Adso lembrara da chance perdida com a garota. Era padre e, socialmente, poderia gerar confusão ao se aproximar de uma moça desconhecida com suas intenções. Com Nahir não. Ele tinha a chance perfeita, visto que o homem causava um pequeno incômodo na biblioteca. Sentira que o homem era duro. Não estava afim de fazer amizade, mas a missão que sentia era maior. Assim ele tenta de todas as formas se aproximar do homem. Sabia que a biblioteca não tinha muitos tomos. Era já um milagre que tivesse aqueles. Os seminários guardavam todos a literatura criada por santos homens que vieram antes deles e escreveram sobre revelações, a encarnação, moral, doutrina social e de fé. Mas escritos sobre Dragões pertenciam a outro ramo de literatura, se é que assim se pode chamar.
Os Dragões que Adso conhece, são formas as quais alguns santos homens designam os demônios. Através do tempo a própria palavra demônio tornou-se desgastada e muitas outras foram empregadas em seu lugar. A população num modo geral, chamava-os de encantados. Alguns clérigos os chamavam diabos, outros de inomináveis. Não era difícil ouvir histórias nas noites em volta das fogueiras sobre elfos e fadas, anões malvados e gnomos ladrões. Alguns tinham nome, outros não. Os Dragões eram normalmente associados a espíritos demoníacos que possuíam pessoas que detinham muito poder e que por algum período histórico perseguiram a igreja. Havia um rumor atual sobre um Dragão associado a uma perigosa seita demoníaca. Mas Adso não tinha vocação para estas empreitadas... Até agora!
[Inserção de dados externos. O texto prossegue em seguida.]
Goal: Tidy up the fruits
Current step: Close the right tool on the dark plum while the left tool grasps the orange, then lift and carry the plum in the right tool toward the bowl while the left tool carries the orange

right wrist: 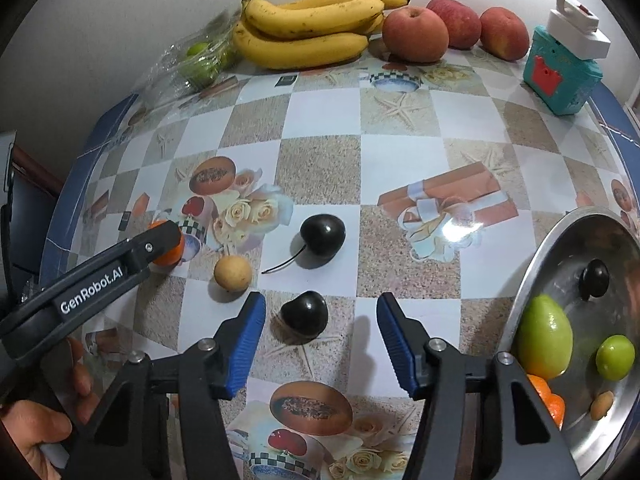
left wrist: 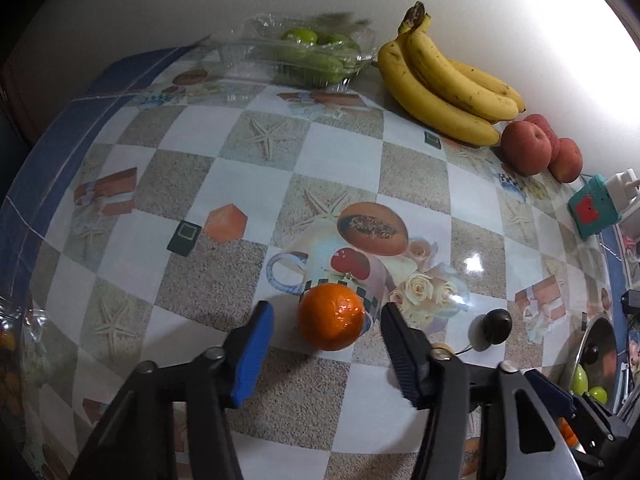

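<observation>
In the left wrist view a small orange [left wrist: 330, 322] lies on the patterned tablecloth between the fingers of my left gripper [left wrist: 327, 309]. The jaws stand open, with a gap showing on each side of the fruit. In the right wrist view a dark cherry [right wrist: 304, 318] sits between the blue pads of my right gripper [right wrist: 320, 300], closer to the left pad and touching neither. A second dark cherry [right wrist: 323, 235] with a stem and a small tan fruit [right wrist: 233, 273] lie just beyond. At the right, a metal bowl [right wrist: 560, 232] holds green fruits, a cherry and orange pieces.
Along the back wall lie bananas [right wrist: 308, 36], three red apples [right wrist: 416, 34] and a clear plastic box of green fruits [left wrist: 312, 52]. A teal box [right wrist: 560, 72] stands at the back right. A hand [right wrist: 36, 432] holds the left gripper at the lower left.
</observation>
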Demonstrator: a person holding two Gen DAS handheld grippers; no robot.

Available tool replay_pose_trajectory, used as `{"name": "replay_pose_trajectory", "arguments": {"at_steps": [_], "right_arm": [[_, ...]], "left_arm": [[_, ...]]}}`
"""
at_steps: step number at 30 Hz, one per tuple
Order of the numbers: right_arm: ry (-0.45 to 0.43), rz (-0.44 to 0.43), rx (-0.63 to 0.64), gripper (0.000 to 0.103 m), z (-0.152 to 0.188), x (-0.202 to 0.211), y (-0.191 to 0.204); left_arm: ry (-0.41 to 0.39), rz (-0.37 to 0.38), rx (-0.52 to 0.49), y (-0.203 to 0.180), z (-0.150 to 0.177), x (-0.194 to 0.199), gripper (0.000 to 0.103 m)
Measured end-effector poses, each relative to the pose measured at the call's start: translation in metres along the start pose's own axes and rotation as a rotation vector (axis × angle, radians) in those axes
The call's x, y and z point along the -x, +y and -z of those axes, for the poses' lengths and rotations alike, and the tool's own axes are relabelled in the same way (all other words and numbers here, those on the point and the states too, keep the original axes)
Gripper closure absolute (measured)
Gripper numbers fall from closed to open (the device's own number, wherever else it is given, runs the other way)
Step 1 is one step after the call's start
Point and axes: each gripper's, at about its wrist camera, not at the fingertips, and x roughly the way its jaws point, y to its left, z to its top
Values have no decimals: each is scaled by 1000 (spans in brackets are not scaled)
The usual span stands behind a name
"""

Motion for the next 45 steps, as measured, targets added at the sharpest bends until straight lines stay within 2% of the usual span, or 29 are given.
{"name": "replay_pose_trajectory", "arguments": {"at_steps": [2, 8, 23, 45], "right_arm": [[10, 1, 3, 53, 1, -3, 1], [32, 2, 15, 60, 4, -8, 2], [37, -9, 33, 76, 5, -10, 8], [10, -22, 36, 76, 5, 5, 13]], "left_arm": [[5, 3, 4, 1, 0, -2, 51], [-2, 12, -6, -1, -2, -3, 60], [0, 11, -3, -3, -2, -7, 63], [-15, 11, 5, -4, -1, -5, 64]]}}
Enfim, Adso acha que o que Nahir procura é infantil. Dragões são apenas nomes! Mas falar isto para um homem fechado e já chateado não era uma boa forma de fazer amigos. Ele decide que poderia contar as histórias que conhecia para amaciar o possível amigo e talvez entrar no assunto que interessa. Uma coisa chamou a atenção do Peregrino de Ilian: "urgentemente". Este homem tem mais a dizer do que realmente está falando...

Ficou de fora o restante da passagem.